▶ **Task**: The full listing, exactly as written and with no images, is the expected output.

▶ **Information supplied**:

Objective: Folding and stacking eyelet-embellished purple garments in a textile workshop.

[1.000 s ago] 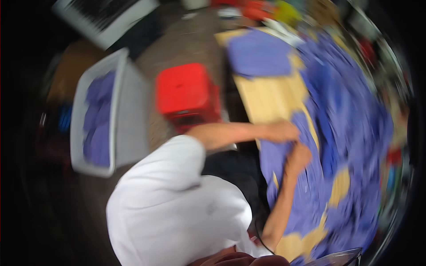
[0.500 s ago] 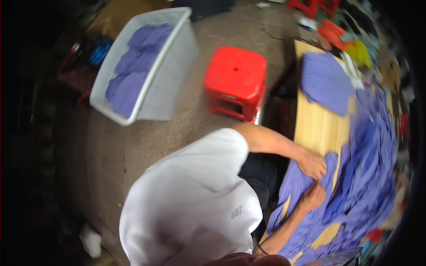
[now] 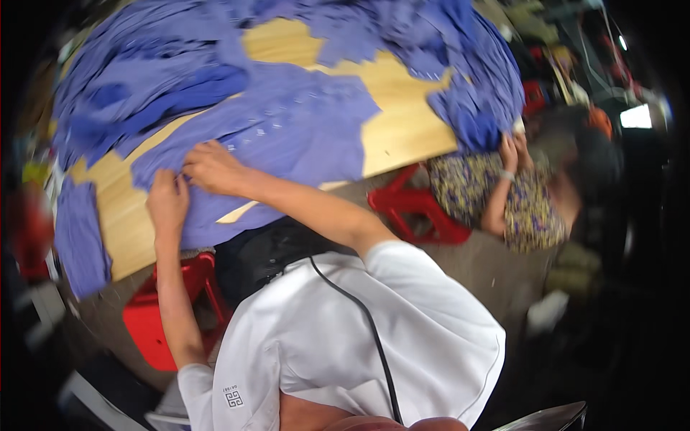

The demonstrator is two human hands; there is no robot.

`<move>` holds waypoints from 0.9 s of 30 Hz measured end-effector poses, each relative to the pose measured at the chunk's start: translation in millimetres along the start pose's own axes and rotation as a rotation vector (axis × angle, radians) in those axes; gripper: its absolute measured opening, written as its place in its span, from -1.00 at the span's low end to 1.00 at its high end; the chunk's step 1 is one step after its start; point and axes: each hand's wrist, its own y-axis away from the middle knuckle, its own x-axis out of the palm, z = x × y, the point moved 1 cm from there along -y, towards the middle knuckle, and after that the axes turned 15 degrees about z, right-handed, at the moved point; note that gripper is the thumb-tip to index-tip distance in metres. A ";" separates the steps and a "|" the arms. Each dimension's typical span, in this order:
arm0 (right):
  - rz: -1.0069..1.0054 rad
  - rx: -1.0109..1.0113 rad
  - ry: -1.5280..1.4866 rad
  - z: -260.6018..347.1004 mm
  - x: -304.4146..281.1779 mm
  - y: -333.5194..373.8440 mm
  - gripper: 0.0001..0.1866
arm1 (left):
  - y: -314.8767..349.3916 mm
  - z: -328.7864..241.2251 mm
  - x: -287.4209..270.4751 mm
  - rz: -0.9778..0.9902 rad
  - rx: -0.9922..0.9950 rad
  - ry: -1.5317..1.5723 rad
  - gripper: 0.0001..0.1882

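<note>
A purple garment (image 3: 302,122) lies spread on the wooden table in front of me, with a row of small white marks across it. My left hand (image 3: 169,201) is closed at its left edge, fingers pinched on the cloth. Close beside it my right hand (image 3: 212,167) is bent over the same edge, its fingers also closed on the cloth. The fingertips nearly meet, and whatever lies right between them is too small to make out. Just beyond my hands is a loose heap of purple garments (image 3: 144,79).
Bare wood of the table (image 3: 402,133) shows between garments. A purple stack (image 3: 83,237) hangs over its left corner. Red stools (image 3: 154,316) stand under the table's near side. At the right, a person in patterned clothing (image 3: 532,212) sits with hands at more purple garments (image 3: 471,118).
My view has swung to the right, so the table fills the upper part and the seated person appears. The grey bin has left its former place in view. Both hands stay close together on the garment.
</note>
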 end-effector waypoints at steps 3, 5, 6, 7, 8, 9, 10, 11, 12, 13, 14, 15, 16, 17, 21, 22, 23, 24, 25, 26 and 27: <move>0.060 0.047 -0.042 -6.4 -4.9 6.6 -0.75 | -5.9 -0.1 2.7 -0.013 0.030 -0.014 -0.84; 0.048 0.000 -0.058 -9.5 2.4 1.3 -0.70 | -3.7 5.7 2.0 -0.053 0.045 -0.023 -0.80; -0.008 -0.013 -0.055 -18.6 2.8 6.8 -0.70 | -7.6 3.8 8.0 -0.052 0.045 0.024 -0.81; -0.059 -0.042 -0.070 -22.3 7.2 7.9 -0.70 | -6.0 5.9 11.5 -0.053 0.022 0.060 -0.82; -0.070 -0.028 -0.107 -20.8 3.1 12.7 -0.69 | -3.1 4.2 13.9 -0.109 0.029 0.094 -0.80; -0.119 -0.046 -0.135 -27.0 1.6 17.7 -0.69 | -6.4 -7.5 15.6 -0.131 -0.004 0.168 -0.77; -0.130 -0.045 -0.120 -28.2 0.2 19.5 -0.72 | -8.1 -12.6 17.9 -0.184 0.031 0.089 -0.76; -0.122 -0.059 -0.099 -25.4 -0.7 19.8 -0.77 | -7.4 -18.5 18.4 -0.202 0.031 -0.040 -0.77; -0.118 -0.069 -0.074 -22.5 -1.2 17.5 -0.81 | -4.1 -21.1 17.9 -0.193 -0.006 -0.085 -0.78; -0.119 -0.101 -0.007 -20.8 -2.4 14.8 -0.82 | -1.1 -23.1 17.7 -0.181 -0.035 -0.121 -0.79; -0.123 -0.124 0.067 -19.4 -2.5 11.9 -0.84 | 2.4 -24.8 16.5 -0.204 -0.047 -0.099 -0.82; -0.121 -0.152 0.047 -16.9 -1.1 6.2 -0.84 | 5.7 -23.4 14.9 -0.230 -0.056 -0.075 -0.84; -0.089 -0.168 0.126 -18.9 -2.0 4.2 -0.84 | 3.8 -22.9 13.8 -0.277 -0.008 -0.018 -0.86; -0.057 -0.182 0.207 -19.5 -1.9 3.1 -0.85 | 5.0 -21.9 13.0 -0.278 -0.020 -0.024 -0.86; -0.206 -0.176 0.103 -21.9 -3.4 7.3 -0.93 | 0.8 -21.3 12.8 -0.256 0.029 0.088 -0.81; -0.253 -0.191 0.107 -22.2 -6.2 6.4 -0.95 | -0.7 -20.5 13.0 -0.248 0.054 0.119 -0.78; -0.247 -0.197 0.099 -21.5 -7.4 6.4 -0.95 | -1.7 -19.6 13.5 -0.243 0.056 0.141 -0.77; -0.250 -0.181 0.121 -20.3 -8.0 6.9 -0.96 | 0.0 -18.9 14.1 -0.241 0.044 0.140 -0.77; -0.255 -0.164 0.146 -21.7 -8.6 6.3 -0.96 | -1.3 -18.5 13.9 -0.234 0.049 0.183 -0.77; -0.275 -0.171 0.135 -22.6 -8.7 5.1 -0.98 | -1.9 -17.6 13.6 -0.226 0.052 0.227 -0.78; -0.270 -0.175 0.129 -23.7 -8.5 5.0 -0.98 | -1.7 -16.5 13.1 -0.225 0.044 0.227 -0.78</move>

▶ **Expected answer**:
Objective: Folding and stacking eyelet-embellished purple garments in a textile workshop.

[1.000 s ago] 
[0.500 s ago] 
[now] 

The demonstrator is two human hands; there is no robot.

`<move>` holds waypoints from 0.9 s of 30 Hz measured end-effector poses, each relative to the pose measured at the chunk's start: translation in millimetres along the start pose's own axes and rotation as a rotation vector (axis × angle, radians) in those axes; gripper: its absolute measured opening, written as its place in its span, from -1.00 at the span's low end to 1.00 at its high end; the chunk's step 1 is one step after its start; point and axes: each hand's wrist, its own y-axis away from the middle knuckle, its own x-axis out of the palm, z = x × y, the point moved 1 cm from there along -y, towards the middle knuckle, and after that the axes turned 15 degrees about z, right-handed, at the moved point; note that gripper is the thumb-tip to index-tip distance in metres. A ";" separates the steps and a "|" the arms. Each dimension's typical span, in this order:
arm0 (right):
  - rz: -1.0069..1.0054 rad
  - rx: -1.0109..1.0113 rad
  - ry: -1.5280..1.4866 rad
  - z: -260.6018..347.1004 mm
  - x: -304.4146..281.1779 mm
  - y: -333.5194..373.8440 mm
  - gripper: 0.0001..0.1866
arm1 (left):
  - y: -314.8767..349.3916 mm
  - z: -328.7864..241.2251 mm
  - x: -287.4209..270.4751 mm
  - rz: -0.9778..0.9902 rad
  - rx: -0.9922..0.9950 rad
  - ry: -1.5317..1.5723 rad
  - gripper: 0.0001..0.1882

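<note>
A purple garment (image 3: 302,122) lies spread on the wooden table in front of me, with a row of small white marks across it. My left hand (image 3: 169,201) is closed at its left edge, fingers pinched on the cloth. Close beside it my right hand (image 3: 212,167) is bent over the same edge, its fingers also closed on the cloth. The fingertips nearly meet, and whatever lies right between them is too small to make out. Just beyond my hands is a loose heap of purple garments (image 3: 144,79).
Bare wood of the table (image 3: 402,133) shows between garments. A purple stack (image 3: 83,237) hangs over its left corner. Red stools (image 3: 154,316) stand under the table's near side. At the right, a person in patterned clothing (image 3: 532,212) sits with hands at more purple garments (image 3: 471,118).
My view has swung to the right, so the table fills the upper part and the seated person appears. The grey bin has left its former place in view. Both hands stay close together on the garment.
</note>
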 end-effector waypoints at steps 3, 5, 6, 7, 8, 9, 10, 11, 12, 13, 14, 15, 16, 17, 21, 22, 23, 24, 25, 26 and 27: <move>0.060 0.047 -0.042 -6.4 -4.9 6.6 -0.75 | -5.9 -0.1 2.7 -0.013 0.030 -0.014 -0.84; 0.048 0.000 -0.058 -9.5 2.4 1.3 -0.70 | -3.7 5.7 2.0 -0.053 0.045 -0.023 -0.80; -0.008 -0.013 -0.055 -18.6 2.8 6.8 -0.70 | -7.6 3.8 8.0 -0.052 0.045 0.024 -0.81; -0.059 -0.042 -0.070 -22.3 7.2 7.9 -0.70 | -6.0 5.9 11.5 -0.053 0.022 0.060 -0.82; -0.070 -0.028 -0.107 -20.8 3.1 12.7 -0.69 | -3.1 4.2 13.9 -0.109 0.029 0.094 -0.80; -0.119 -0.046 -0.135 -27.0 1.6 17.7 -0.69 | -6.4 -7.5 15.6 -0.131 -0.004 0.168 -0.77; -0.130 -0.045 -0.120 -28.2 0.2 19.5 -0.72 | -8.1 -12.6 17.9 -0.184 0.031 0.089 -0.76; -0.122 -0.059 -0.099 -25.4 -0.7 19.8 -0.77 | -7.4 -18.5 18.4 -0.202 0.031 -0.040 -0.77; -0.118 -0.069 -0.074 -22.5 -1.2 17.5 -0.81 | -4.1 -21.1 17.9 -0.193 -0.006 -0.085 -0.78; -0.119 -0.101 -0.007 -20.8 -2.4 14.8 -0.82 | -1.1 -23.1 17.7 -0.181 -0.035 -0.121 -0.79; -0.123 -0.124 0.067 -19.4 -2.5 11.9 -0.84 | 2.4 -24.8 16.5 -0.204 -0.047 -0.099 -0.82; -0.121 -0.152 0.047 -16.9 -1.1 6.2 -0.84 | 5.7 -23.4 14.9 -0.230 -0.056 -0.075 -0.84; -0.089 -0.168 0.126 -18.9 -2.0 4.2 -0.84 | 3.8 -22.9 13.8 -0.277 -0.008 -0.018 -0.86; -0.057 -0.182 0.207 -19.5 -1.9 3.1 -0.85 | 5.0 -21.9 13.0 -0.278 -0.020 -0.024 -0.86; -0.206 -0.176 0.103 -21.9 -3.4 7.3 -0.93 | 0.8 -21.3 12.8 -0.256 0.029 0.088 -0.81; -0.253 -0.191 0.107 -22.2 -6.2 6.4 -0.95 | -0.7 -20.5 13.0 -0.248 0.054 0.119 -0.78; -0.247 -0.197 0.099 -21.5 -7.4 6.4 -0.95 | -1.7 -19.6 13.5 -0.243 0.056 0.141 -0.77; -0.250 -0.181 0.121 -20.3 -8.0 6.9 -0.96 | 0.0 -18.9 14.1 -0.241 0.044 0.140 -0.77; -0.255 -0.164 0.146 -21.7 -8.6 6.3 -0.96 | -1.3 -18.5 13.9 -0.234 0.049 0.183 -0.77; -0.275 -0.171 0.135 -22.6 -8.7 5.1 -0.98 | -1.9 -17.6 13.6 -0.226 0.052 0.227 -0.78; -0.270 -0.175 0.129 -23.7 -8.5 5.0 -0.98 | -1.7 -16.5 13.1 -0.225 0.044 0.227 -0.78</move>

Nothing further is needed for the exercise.